The full listing is needed, transcribed word for word.

*** Exercise material Section Begins ***

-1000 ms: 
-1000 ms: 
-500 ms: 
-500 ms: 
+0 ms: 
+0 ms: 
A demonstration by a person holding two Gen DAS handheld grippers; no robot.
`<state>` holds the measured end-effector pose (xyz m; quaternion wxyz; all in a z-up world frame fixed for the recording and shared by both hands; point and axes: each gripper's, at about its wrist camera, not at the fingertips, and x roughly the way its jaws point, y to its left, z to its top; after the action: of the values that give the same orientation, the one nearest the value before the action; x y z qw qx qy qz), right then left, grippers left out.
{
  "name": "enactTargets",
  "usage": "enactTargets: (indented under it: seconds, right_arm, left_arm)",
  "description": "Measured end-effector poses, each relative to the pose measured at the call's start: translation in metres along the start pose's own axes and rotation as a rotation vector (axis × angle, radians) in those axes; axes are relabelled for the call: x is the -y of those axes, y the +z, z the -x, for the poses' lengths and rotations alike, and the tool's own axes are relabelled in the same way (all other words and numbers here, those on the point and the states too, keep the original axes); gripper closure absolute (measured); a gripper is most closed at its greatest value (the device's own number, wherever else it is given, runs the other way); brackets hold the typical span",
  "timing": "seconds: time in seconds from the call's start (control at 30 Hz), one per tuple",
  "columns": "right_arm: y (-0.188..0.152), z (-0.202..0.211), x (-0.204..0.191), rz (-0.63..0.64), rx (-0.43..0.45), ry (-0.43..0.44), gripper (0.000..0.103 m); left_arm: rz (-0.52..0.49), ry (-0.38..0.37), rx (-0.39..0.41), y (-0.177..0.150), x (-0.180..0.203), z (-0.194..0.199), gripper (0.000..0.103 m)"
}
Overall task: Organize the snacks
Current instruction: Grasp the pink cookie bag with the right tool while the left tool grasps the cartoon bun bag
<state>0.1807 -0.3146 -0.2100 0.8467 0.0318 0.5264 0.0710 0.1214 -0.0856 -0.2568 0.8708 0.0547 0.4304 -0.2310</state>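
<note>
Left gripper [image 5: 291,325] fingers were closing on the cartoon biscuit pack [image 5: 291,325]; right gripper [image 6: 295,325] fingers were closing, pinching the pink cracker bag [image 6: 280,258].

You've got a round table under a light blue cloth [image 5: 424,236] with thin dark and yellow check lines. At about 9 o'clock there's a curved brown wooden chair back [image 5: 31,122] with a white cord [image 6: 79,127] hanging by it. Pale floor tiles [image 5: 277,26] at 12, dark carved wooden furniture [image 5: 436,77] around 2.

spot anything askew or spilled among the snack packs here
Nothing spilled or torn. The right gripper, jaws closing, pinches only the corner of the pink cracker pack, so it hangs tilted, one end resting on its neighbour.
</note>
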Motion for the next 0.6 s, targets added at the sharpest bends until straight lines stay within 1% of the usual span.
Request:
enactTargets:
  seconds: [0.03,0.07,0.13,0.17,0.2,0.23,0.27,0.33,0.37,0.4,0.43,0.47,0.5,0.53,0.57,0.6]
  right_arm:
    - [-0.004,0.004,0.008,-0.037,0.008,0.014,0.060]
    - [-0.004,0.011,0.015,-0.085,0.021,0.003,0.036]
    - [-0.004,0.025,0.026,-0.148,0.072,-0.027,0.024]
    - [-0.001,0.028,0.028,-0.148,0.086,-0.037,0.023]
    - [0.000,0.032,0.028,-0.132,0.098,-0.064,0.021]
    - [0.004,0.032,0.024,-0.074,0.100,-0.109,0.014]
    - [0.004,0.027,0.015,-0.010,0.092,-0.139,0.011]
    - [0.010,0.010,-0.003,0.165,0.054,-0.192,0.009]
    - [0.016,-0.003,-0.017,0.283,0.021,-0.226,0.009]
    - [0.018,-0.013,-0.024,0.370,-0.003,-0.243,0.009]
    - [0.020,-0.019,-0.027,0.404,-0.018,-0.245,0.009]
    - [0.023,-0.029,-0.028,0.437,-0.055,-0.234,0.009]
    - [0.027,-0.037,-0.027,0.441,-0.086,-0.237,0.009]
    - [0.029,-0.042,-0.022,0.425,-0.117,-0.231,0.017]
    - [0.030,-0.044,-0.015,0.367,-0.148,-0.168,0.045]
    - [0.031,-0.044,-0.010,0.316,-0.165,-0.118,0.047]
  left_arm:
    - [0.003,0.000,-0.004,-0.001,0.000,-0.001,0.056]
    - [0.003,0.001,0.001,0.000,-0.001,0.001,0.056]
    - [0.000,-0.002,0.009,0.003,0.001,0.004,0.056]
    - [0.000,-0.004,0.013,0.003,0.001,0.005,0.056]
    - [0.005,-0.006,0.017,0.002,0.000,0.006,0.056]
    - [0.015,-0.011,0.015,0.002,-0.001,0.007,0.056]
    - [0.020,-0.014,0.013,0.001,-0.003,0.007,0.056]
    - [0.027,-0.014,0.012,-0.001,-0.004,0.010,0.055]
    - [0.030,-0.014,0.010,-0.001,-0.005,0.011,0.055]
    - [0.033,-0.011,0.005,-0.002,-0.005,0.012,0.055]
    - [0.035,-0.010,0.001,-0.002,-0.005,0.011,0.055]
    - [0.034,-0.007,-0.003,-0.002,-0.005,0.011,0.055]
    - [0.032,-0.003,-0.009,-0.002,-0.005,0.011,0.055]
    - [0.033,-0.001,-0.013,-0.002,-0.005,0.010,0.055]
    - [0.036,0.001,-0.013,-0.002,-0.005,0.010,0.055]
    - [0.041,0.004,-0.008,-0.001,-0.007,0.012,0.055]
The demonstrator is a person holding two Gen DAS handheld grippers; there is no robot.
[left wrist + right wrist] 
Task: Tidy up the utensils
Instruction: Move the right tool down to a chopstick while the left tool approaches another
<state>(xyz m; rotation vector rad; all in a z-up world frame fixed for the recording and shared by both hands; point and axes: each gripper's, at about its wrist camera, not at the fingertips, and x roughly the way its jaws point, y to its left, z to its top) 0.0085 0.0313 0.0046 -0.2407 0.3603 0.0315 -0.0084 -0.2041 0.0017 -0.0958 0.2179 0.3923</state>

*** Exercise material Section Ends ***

▸ Written reply:
-1000 ms: 
-1000 ms: 
-500 ms: 
-500 ms: 
+0 ms: 
+0 ms: 
A demonstration by a person holding two Gen DAS handheld grippers; no robot.
`<state>` holds the measured end-effector pose (xyz m; quaternion wxyz; all in a z-up world frame fixed for the recording and shared by both hands; point and axes: each gripper's, at about its wrist camera, not at the fingertips, and x roughly the way its jaws point, y to its left, z to its top; after the action: of the values that give the same orientation, the one nearest the value before the action; x y z qw qx qy qz), right then left, grippers left out.
{
  "name": "enactTargets",
  "usage": "enactTargets: (indented under it: seconds, right_arm, left_arm)",
  "description": "Measured end-effector poses, each relative to the pose measured at the call's start: translation in metres along the start pose's own axes and rotation as a rotation vector (axis × angle, radians) in those axes; axes are relabelled for the call: x is the -y of those axes, y the +z, z the -x, for the poses' lengths and rotations alike, and the tool's own axes are relabelled in the same way (all other words and numbers here, those on the point and the states too, keep the original axes); gripper closure absolute (measured); a gripper is most closed at its greatest value (the device's own number, wherever else it is given, runs the other way); brackets hold the typical span",
  "timing": "seconds: time in seconds from the call's start (control at 30 Hz), one per tuple",
  "columns": "right_arm: y (-0.188..0.152), z (-0.202..0.211), x (-0.204..0.191), rz (-0.63..0.64), rx (-0.43..0.45), ry (-0.43..0.44), gripper (0.000..0.103 m); left_arm: rz (-0.52..0.49), ry (-0.38..0.37), rx (-0.39..0.41), y (-0.177..0.150), x (-0.180..0.203), z (-0.194..0.199), gripper (0.000..0.103 m)"
}
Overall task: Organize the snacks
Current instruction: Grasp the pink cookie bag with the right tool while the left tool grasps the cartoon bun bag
<state>0.1807 -0.3146 -0.2100 0.8467 0.0318 0.5264 0.0710 0.1214 -0.0856 -0.2568 0.8708 0.0547 0.4304 -0.2310</state>
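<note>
Left gripper [image 5: 291,325] fingers were closing on the cartoon biscuit pack [image 5: 291,325]; right gripper [image 6: 295,325] fingers were closing, pinching the pink cracker bag [image 6: 280,258].

You've got a round table under a light blue cloth [image 5: 424,236] with thin dark and yellow check lines. At about 9 o'clock there's a curved brown wooden chair back [image 5: 31,122] with a white cord [image 6: 79,127] hanging by it. Pale floor tiles [image 5: 277,26] at 12, dark carved wooden furniture [image 5: 436,77] around 2.

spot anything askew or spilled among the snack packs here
Nothing spilled or torn. The right gripper, jaws closing, pinches only the corner of the pink cracker pack, so it hangs tilted, one end resting on its neighbour.
</note>
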Motion for the next 0.6 s, targets added at the sharpest bends until straight lines stay within 1% of the usual span.
Request:
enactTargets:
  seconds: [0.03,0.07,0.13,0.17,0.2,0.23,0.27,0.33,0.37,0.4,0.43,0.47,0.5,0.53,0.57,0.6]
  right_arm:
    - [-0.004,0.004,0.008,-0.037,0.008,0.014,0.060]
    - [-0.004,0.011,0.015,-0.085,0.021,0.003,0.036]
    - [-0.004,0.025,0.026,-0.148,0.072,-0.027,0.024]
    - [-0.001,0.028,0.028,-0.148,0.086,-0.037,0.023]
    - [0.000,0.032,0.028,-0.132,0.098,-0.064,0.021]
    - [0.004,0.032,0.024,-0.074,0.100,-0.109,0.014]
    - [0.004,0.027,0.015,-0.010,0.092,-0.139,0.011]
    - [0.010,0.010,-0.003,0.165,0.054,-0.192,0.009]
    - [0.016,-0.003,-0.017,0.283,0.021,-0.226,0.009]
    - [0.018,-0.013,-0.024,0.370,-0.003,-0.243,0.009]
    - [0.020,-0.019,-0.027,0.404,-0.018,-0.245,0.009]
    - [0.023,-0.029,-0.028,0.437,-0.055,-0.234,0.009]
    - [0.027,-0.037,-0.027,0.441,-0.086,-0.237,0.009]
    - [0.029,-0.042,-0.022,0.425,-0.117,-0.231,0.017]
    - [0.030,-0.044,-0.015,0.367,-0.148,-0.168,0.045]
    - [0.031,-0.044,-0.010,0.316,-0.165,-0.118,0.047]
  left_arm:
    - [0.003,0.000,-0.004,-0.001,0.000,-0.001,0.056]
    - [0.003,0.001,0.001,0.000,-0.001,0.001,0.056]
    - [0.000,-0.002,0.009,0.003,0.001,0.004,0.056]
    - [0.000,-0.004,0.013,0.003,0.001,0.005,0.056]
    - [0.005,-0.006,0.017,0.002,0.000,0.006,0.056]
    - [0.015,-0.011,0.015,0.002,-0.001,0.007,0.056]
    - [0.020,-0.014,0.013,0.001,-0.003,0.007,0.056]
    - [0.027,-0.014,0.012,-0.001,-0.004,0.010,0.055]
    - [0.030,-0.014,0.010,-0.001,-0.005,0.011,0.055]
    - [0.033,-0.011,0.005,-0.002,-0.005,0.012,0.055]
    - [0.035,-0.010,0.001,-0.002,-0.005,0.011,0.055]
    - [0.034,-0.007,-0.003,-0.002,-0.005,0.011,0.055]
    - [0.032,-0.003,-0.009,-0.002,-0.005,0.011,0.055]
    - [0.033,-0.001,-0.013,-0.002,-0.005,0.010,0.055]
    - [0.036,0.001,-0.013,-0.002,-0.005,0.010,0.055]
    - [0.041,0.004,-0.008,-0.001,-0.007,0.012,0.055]
The demonstrator is a person holding two Gen DAS handheld grippers; there is no robot.
[left wrist + right wrist] 
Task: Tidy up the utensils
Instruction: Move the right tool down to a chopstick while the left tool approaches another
<state>(xyz m; rotation vector rad; all in a z-up world frame fixed for the recording and shared by both hands; point and axes: each gripper's, at about its wrist camera, not at the fingertips, and x roughly the way its jaws point, y to its left, z to its top) 0.0085 0.0313 0.0046 -0.2407 0.3603 0.0315 -0.0084 -0.2041 0.0017 -0.0958 0.2179 0.3923</state>

This answer has no further content.